The risk rebound effect on USDJPY has been very shallow indicating there is more at play than just risk aversion dynamics at work. I think investors are losing confidence in the BoJ and losing faith in the divergent monetary policy theme, in the wake of the dovish Fed, which has supported the USDJPY for the past three years.
The Commitment of Traders (COT) report reveals the market increased long Yen 13.3K contracts establishing a new record high 98.1k contracts. But with the Bears speculating on the heightened risk of intervention, gross short Yen positions have risen by 7.6K contracts to 38.1K contracts (Net Long = 60.1K, a four-week high.)
In early trade, the UDDJPY is trading with a heavy tone breaching the 108.00 with last weeks 107.67 taken out , market focus may turn to 107.15 support
The currency war truce, especially versus the RMB, has been the key to stabilizing mainland risk sentiment, But this week’s Chinese economic data dump may trigger an upsurge in Yuan volatility.

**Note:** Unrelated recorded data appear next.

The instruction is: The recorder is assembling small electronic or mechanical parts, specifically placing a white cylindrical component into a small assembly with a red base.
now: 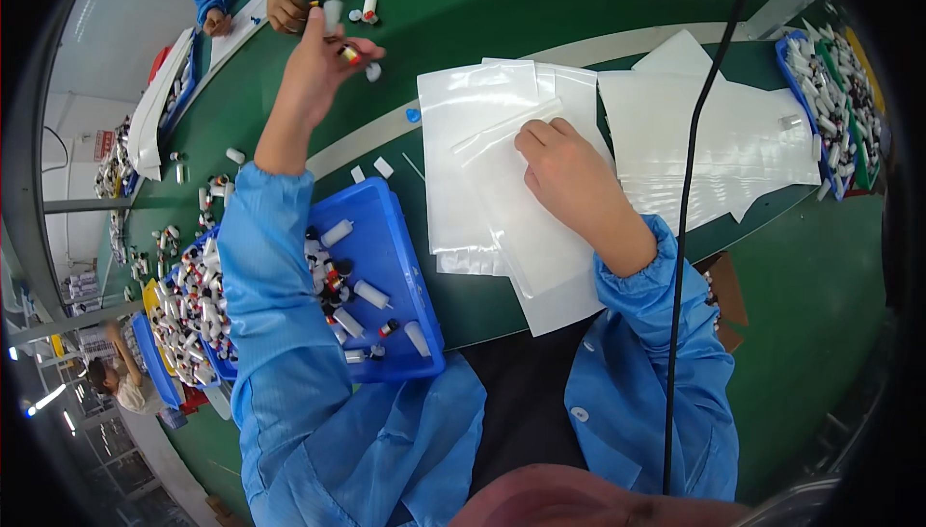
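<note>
My left hand [316, 69] reaches over the green belt, fingers curled around a small bottle [350, 54] with a red and yellow label. A white bottle [333, 14], smeared by motion, shows by my fingertips; whether I hold it too is unclear. My right hand [571, 168] is closed, pinching the upper edge of a translucent plastic bag [526, 223]. That bag lies aslant on a stack of white bags [463, 180]. Below my left forearm, a blue bin [410, 281] holds loose white bottles and several red-and-black ones.
More white bags [714, 141] fan out at right, beside bins of bottles [834, 112]. A black cable [690, 161] hangs across the view. Another person's hand [285, 4] is near mine across the belt. Loose bottles [369, 8] lie there; a cardboard box [725, 300] stands lower right.
</note>
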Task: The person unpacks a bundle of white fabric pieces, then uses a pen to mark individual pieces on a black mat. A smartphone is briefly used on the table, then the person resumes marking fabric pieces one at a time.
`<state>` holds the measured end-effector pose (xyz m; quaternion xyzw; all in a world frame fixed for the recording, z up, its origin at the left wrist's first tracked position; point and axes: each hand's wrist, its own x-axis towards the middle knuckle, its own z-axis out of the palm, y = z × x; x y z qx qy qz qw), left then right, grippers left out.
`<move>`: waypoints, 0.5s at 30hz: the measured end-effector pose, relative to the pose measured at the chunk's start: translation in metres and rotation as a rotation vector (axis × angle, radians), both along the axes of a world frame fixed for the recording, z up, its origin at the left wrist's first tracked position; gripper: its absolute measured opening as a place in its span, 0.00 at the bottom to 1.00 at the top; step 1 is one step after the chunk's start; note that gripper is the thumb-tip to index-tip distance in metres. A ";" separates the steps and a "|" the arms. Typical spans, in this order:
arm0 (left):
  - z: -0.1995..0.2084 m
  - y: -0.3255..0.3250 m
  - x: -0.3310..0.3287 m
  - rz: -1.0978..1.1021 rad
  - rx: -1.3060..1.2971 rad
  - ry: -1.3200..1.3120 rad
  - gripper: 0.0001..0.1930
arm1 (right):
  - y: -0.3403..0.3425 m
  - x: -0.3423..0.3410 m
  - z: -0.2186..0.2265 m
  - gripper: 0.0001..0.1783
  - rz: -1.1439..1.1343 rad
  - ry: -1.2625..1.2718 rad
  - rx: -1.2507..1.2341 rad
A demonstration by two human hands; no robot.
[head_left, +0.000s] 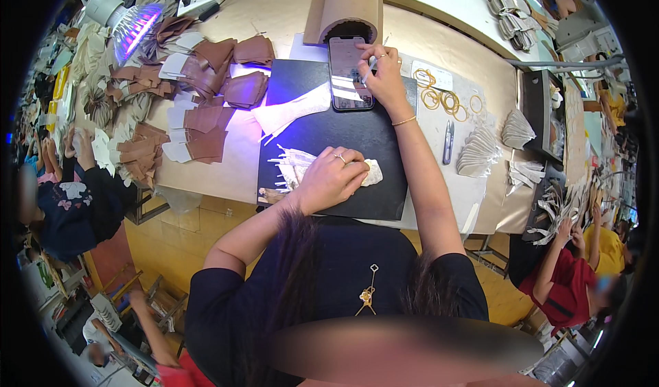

Regionally were locked in on the not stop Yen appreciation which is dictating regional moves.
This morning China inflation data , CPI missed in March coming in at 2.3% versus 2.4% expected while PPI surprised to the upside coming in at -4.3% versus -4.6 % So far it’s been a relatively quiet open
Today’s PBOC official Yuan fix came in at 6.4649 vs 6.4733 lower than expected, and seen a little pressure on the USDCNH post-fix but well in line with weaker USD sentiment this morning .
A bit of tug of war as the fear of risk aversion weighs negatively on EM Asia and is dollar supportive. However, the end of week oil rally is providing support to MYR. I look for short consolidation until we see something more decisive on the other front. But investors still appear very content selling USD upticks with oil moving higher.